The key to this sort of partnership is company culture. Jiang maintains that “a supportive company culture with a top-down approach is so important: the executive leadership team needs to push the right culture, especially surrounding security, while boards need to provide support and stay informed about the risk.”
The Way Forward
When new challenges arise in the coming months and years that upend existing norms, CIOs and CISOs can draw on the advice and actions of Neidenbach, Jiang and others.
The pandemic has reinforced the emphasis CIOs and CISOs place on careful planning and embracing the spirit of proactive technological advancement.
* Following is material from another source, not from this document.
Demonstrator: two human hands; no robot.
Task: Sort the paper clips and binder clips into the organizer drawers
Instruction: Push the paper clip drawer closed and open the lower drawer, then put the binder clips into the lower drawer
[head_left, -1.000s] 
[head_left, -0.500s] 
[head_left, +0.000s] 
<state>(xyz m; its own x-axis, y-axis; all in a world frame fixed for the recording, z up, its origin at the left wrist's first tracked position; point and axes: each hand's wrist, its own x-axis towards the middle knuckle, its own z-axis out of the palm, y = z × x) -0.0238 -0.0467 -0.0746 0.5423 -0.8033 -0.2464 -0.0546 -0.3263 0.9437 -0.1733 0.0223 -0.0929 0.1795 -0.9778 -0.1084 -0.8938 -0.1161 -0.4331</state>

It is never too soon to begin thinking about the next pandemic and to begin planning around new digital transformation.
CIOs and CISOs must also remember to focus on the future and, when something doesn’t go according to plan, learn to embrace agility. As Jiang puts it, “the job is harder now, but it has allowed us to accelerate our digital transformation plan ahead of schedule. This is a once-in-a-lifetime opportunity for CISOs and CIOs to truly become partners and to aid in the accelerated digital transformation that began years ago.”
Looking ahead, the importance of CIOs and CISOs will only continue to grow as companies try their best to prepare for an unpredictable future.